A child is a precious gift from God. My wife and I adore our children (even when they are cranky). But I am the first to admit that being a parent is challenging. Very challenging. But it is the most important job that I have. Here are some suggestions that I have found helpful as I strive to be the best dad I can be.
1. LOVE YOUR SPOUSE:
The greatest gift and example a parent can give their children is to love their spouse. When love has filled the house then the house is a home.
2. GET INTO THE WORD WITH THEM:
Just like Bible reading is important for couples, it is equally important to have a family time of studying the Word of God. The Bible teaches how to live victoriously. Isn’t that what we want for our children. Dont be intimidated if you have never read the Bible. Get an easy to read contemporary version and just go for it.
3. DISCIPLINE POSITIVELY:
The Ancient Writer said, “Don’t fail to correct your children. They won’t die if you spank them. Physical discipline may well save them from death.” This is not popular today. The Ancient Writer is not talking about abuse. He is talking about discipline that teaches. Some parents will avoid all discipline because they want to be a “buddy” with their child. That is one of the greatest disservice’s you can give your children. You can be their friend but you are also their parents. You are responsible for them. Discipline them! For one child this might mean a time out, for another it might mean a swat on the behind, and for another it might just take a talking to change their ways. Your children are unique. Discipline them positively by taking into account that uniqueness.
5. TEACH THEM YOUR VALUES:
If you dont teach them your values then someone else will teach them theirs.
6. DO NOT CAUSE YOUR CHILDREN TO HAVE WRATH:
“A gentle answer turns away wrath, but harsh words stir up anger,” said the Ancient Writer. He then went on to say, “Gentle words bring life and health; a deceitful tongue crushes the spirit.” Well, what does this mean? Let me illustrate this through a story. Ed Cole in his book Maximized Manhood shares an experience he had with his son. The story goes something like this. Ed’s work was very busy. One day, he came home from one of his many trips. His son, Paul, walked up to him and said, “Can I have the car?” Paul had a new driver’s license and wanted to use it.
“Why?” asked his father.
“I want to drive to youth camp at Mt. Lassen.”
“That’s a new car, ” said Ed.
“You have only had your license a few weeks.”
“That camp is 400 hundred miles away.”
Paul answered, “I know.”
Ed was now getting firm, “You are not driving a new car 400 miles away.”

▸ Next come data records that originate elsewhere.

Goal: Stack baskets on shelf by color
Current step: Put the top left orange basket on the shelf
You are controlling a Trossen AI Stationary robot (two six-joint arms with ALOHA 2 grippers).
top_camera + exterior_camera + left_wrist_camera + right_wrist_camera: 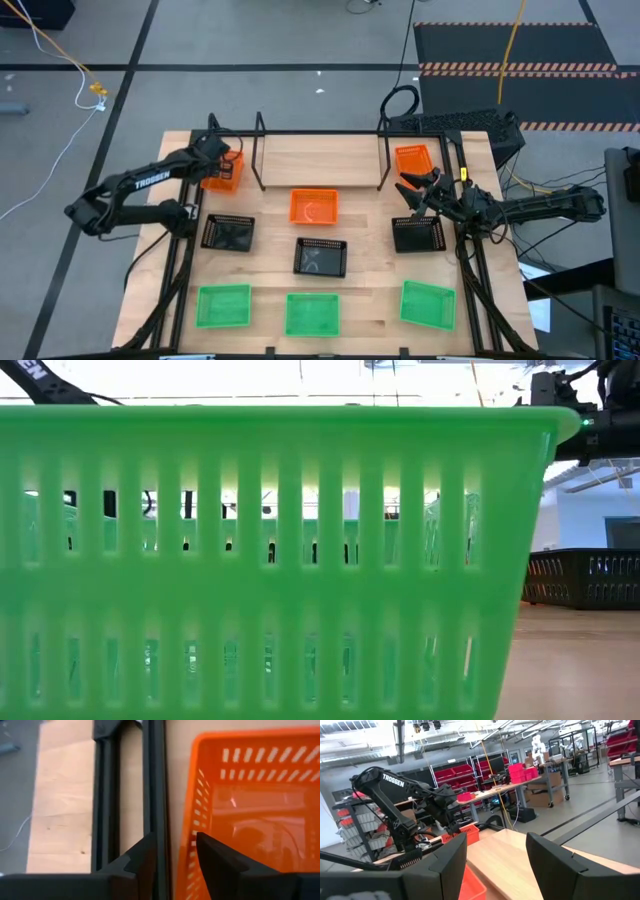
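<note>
At the table's back left corner, the left gripper (222, 160) has its 2 fingers set astride the side wall of an orange basket (222, 172), 1 finger inside (220, 865) and 1 outside; whether they pinch the wall cannot be told. Just right of it the empty shelf (320, 160) stands along the back edge. Beside the shelf's right end, the right gripper (412, 190) hovers with fingers apart, between a second orange basket (413, 160) and a black basket (418, 233). A third orange basket (314, 207) lies mid-table, and 3 green baskets (313, 313) line the front.
</note>
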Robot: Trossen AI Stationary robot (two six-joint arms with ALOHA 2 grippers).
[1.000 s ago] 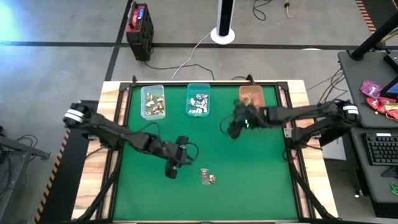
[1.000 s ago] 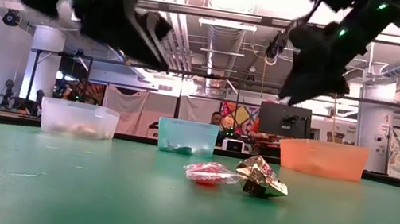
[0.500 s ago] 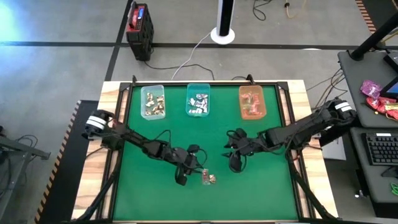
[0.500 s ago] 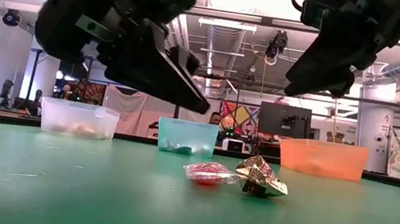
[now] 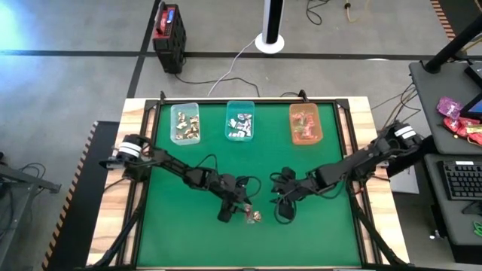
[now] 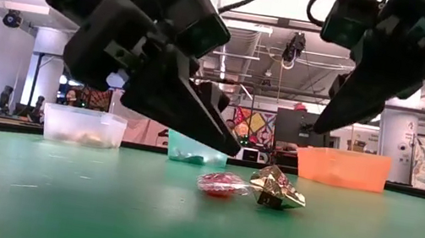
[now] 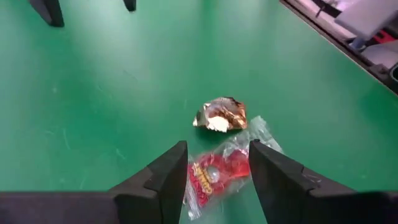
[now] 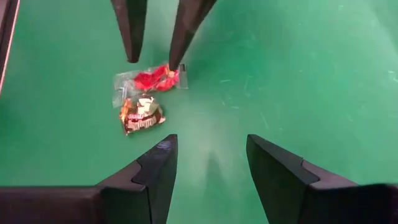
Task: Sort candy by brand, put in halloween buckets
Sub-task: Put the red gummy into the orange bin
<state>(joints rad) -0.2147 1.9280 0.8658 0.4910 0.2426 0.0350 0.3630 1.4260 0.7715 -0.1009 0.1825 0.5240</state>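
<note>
Two candies lie side by side on the green mat: a red one in clear wrap (image 7: pixel 214 174) (image 5: pixel 248 214) and a gold-brown one (image 7: pixel 221 115) (image 5: pixel 257 217). My left gripper (image 7: pixel 217 146) (image 6: pixel 230 146) is open and hangs just above the red candy, one finger on each side of it. My right gripper (image 8: pixel 208 140) (image 5: pixel 283 212) is open and higher up, to the right of both candies (image 8: pixel 143 99). Three buckets stand along the far edge, each with candy inside: pale clear (image 5: pixel 185 123), teal (image 5: pixel 240 120), orange (image 5: pixel 305 124).
Open green mat (image 5: pixel 188 241) lies all around the two candies. Beyond the table, a red-and-black box (image 5: pixel 169 30) and a white stand base (image 5: pixel 269 39) sit on the floor. A desk with a keyboard (image 5: pixel 461 181) and pink packets (image 5: pixel 452 113) stands to the right.
My left gripper has come down and gone toward the table's right and near edge, ending over the red candy. My right gripper has swung away from the orange bucket toward the near edge and the candies, sinking and tipping further down. The candies have not moved.
</note>
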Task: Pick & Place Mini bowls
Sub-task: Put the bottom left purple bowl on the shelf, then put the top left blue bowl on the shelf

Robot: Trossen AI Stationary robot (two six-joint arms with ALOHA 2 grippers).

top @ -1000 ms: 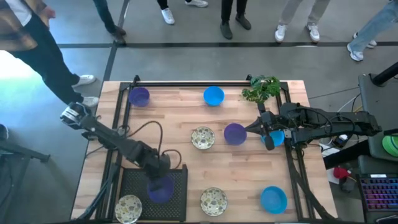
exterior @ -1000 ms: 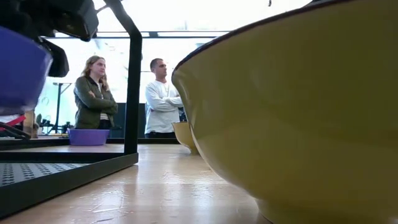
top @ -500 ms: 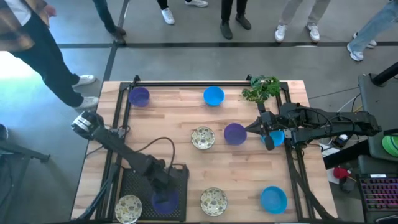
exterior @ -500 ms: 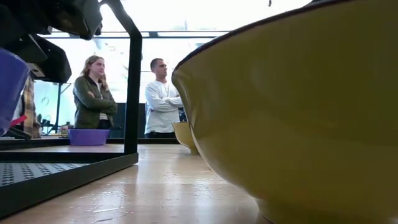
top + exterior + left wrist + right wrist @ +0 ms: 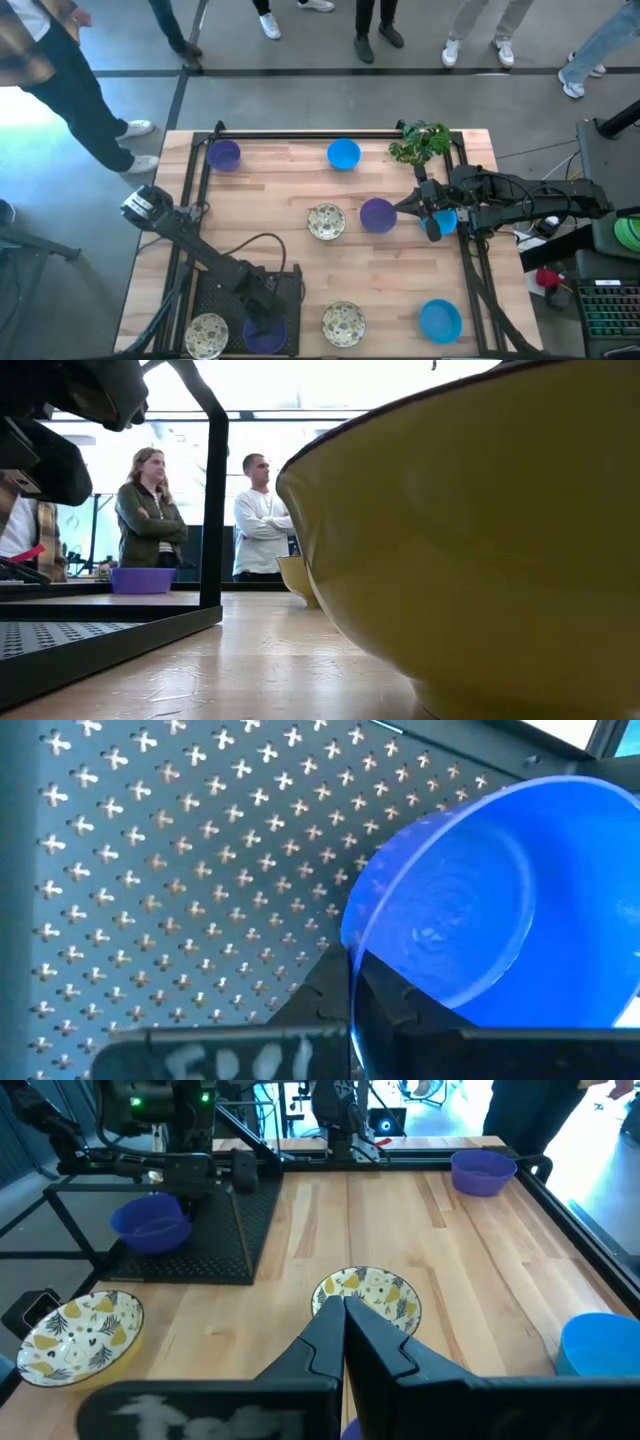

“Oh, I forgot,” Paul continued, “I need the credit card too.”
“You can’t have the car.”
“But I’ve been driving with a learner’s permit for a year.” Paul was correct there.
“You can’t have the car. Now don’t ask me again. The case is closed.”
Paul kicked at the floor as he headed for his room. He was angry, frustrated, and confused. As he got to his room, he reached for the doorknob to shove open the door. In frustration, he didn’t turn the knob far enough and the door stood firm as a wall. In a burst of frustrated fury, Paul kicked the door. A gaping hole was exploded into the door.
Hearing the crash, Ed got very angry with his son. He stomped toward his son’s room. He was going to TEACH HIM!! As Ed neared the door, a Bible verse came to his mind. “Fathers, provoke not your children to wrath.”
In the blinking of an eye, Eds attitude changed. What had he done to his son? Ed felt so ashamed. He went out to the garage for awhile. Forty minutes later, he walked into his son’s room. Paul was sitting on the bed, his head in his hands with tears still in his eyes. Ed sat down beside his son. He said, “Paul, I have sinned before you. I had no right to provoke you to wrath. I love you. Will you forgive me?” Ed then handed Paul the credit card and the car keys.
Our children need our guidance and discipline but how we present it makes all the difference in the world. Yes, from time to time our children will get angry with us. However, there is a big difference between anger and wrath. Make sure the package of your guidance and discipline is inviting and chewable.